Le 22 janvier 2018, le directeur des services de greffe du tribunal a refusé d'enregistrer cette déclaration au motif que Mme [U] avait été recueillie en vertu d'un acte de kafala marocaine laquelle 'même homologuée, a une portée juridique moindre que la kafala juridique marocaine directement prononcée par un juge et seule susceptible de permettre à l'enfant mineur de se voir attribuer la nationalité française'.
Par acte d'huissier en date du 5 mars 2019, Mme [U] a fait assigner le procureur de la République près le tribunal de grande instance de Lille devant ledit tribunal aux fins de voir dire qu'elle a la nationalité française.

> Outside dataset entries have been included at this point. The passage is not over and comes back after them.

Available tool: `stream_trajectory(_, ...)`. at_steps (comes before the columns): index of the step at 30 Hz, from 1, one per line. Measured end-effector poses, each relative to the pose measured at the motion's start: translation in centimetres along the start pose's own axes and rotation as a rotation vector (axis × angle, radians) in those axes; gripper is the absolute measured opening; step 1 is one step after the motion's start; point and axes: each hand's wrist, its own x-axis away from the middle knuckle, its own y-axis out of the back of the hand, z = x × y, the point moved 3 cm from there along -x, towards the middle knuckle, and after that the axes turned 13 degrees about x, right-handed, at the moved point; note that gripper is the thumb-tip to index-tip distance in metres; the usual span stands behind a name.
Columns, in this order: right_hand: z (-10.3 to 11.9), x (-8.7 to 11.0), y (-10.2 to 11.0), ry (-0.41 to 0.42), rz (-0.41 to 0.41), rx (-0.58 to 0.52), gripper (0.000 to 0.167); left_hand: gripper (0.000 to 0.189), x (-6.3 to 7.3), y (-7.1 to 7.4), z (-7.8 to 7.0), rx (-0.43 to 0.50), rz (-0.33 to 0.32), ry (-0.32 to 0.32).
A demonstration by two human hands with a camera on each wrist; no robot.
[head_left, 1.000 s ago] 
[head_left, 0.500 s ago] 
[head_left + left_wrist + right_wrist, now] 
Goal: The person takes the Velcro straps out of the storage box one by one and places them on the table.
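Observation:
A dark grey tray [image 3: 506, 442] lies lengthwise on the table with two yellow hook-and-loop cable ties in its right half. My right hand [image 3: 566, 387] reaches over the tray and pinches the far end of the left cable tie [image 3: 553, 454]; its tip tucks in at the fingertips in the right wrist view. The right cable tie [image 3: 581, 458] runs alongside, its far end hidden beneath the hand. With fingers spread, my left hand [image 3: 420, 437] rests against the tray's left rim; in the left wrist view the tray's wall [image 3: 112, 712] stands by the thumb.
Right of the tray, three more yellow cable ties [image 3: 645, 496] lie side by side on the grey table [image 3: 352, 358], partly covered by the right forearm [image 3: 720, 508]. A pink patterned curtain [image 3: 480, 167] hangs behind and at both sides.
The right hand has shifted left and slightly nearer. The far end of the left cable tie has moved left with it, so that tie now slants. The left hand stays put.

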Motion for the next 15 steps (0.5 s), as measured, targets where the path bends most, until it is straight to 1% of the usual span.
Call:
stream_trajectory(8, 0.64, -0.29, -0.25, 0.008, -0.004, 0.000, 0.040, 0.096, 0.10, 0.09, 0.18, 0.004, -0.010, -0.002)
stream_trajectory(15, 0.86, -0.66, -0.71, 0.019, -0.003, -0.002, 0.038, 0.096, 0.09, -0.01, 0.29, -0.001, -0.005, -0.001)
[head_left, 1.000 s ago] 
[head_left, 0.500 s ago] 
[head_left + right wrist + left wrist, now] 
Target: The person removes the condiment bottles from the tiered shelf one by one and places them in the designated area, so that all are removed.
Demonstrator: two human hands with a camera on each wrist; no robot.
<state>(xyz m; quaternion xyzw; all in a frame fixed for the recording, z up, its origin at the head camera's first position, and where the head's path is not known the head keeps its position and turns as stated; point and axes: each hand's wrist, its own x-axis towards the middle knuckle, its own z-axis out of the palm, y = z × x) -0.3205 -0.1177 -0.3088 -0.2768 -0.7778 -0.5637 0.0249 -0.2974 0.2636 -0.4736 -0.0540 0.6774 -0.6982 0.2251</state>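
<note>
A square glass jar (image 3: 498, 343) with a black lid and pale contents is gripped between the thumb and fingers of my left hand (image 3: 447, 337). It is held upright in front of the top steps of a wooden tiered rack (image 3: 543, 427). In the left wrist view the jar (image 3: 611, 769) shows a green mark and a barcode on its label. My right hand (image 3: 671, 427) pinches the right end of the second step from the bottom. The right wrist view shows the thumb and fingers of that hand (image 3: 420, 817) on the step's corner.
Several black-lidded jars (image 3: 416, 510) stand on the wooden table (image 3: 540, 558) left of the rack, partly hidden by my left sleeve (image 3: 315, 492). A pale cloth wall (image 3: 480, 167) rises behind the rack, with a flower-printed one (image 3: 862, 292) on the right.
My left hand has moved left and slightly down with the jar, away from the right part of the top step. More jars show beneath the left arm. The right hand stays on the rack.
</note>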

Par jugement du 10 novembre 2020, le tribunal (devenu 'tribunal judiciaire') a dit que [W] [U], née le 13 avril 2000 à [Localité 3] au Maroc, était de nationalité française en application des dispositions de l'article 21-12 du code civil, ordonné, en tant que de besoin, l'enregistrement de la déclaration de nationalité française souscrite auprès du directeur de greffe du tribunal d'instance d'Évreux, ordonné les mentions prévues à l'article 28 du code civil, condamné le Trésor public à supporter les dépens de l'instance et condamné le Trésor public à payer à Me Lachal, avocat de Mme [U], la somme de 1 800 euros dans les conditions prévues par l'article 37 de la loi du 10 juillet 1991.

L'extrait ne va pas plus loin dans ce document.